Posted: March 22, 2013, 4:30 p.m. EDT
While families make up the majority of U.S. pet owners, the ownership gap between them and single adults has significantly narrowed over the last five years, the American Veterinary Medical Association reported.
The number of single adults with pets grew by 16.6 percent, from 46.9 percent to 54.7 percent, from 2006 to 2011, the AVMA stated. During the same period, families with pets grew by just 1.37 percent, from 65.5 percent to 66.4 percent.
The findings, reported March 14, were based on data contained in the AVMA's 2012 U.S. Pet Ownership & Demographics Sourcebook. The resource was released in December, but the Schaumburg, Ill.-based AVMA continues to report specific findings.

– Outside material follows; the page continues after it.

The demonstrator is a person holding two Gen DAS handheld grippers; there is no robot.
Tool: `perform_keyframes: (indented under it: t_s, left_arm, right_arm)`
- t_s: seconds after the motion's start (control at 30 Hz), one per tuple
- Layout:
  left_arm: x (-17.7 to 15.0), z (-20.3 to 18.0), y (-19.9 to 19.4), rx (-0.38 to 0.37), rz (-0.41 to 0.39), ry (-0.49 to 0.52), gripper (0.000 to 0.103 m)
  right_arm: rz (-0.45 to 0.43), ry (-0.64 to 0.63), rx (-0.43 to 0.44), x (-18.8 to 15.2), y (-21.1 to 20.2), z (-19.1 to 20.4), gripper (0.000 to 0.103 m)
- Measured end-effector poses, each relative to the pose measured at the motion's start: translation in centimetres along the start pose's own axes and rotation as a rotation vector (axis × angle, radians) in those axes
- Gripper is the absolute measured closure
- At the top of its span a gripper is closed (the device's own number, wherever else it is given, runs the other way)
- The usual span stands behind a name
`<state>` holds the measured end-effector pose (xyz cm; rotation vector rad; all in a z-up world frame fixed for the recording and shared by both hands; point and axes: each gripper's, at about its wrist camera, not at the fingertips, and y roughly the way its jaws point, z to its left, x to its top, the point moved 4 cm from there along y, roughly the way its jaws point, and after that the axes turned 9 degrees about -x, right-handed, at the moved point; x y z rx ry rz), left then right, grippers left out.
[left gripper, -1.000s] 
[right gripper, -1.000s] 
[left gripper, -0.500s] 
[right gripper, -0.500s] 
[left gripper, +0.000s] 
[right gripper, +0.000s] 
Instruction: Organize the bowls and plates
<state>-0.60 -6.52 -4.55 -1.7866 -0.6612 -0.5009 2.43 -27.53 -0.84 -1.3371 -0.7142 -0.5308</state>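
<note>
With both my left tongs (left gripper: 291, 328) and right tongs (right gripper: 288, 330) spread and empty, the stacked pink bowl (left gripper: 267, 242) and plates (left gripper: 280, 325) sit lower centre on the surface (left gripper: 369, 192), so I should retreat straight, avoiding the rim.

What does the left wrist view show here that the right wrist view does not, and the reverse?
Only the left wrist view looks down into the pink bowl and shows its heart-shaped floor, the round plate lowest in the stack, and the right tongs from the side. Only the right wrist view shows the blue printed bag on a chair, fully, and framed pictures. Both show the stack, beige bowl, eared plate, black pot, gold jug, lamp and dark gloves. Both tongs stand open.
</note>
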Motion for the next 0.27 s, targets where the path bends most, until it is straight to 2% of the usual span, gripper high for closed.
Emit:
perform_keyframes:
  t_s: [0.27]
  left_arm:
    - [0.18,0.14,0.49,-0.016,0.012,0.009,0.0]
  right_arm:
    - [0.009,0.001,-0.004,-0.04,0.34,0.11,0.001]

Considered one of the most authoritative sources on pet ownership, veterinary spending and pet demographics, the Sourcebook is regularly cited by the U.S. Census Bureau, according to the AVMA.
Other trends documented in the Sourcebook
• Pet ownership
among divorced, widowed and separated adults grew by 17.7 percent, from 51.3 to 60.4 percent.
• The number of single men living alone with pets increased by 27.7 percent, from 34.3 to 43.8 percent.
• The number of single women
living alone with pets increased by 22 percent, from 46.8 to 57.1 percent.
“It's interesting to see that more and more single people are discovering the comfort and satisfaction that owning a pet can offer,” said Dr. Douglas Aspros, DVM, president of the AVMA.
The study indicated that single pet owners are more likely to view pets as family members, while families more often relegate pets to companion or property status.
Dr. Aspros addressed the impressive growth of pet ownership among single men.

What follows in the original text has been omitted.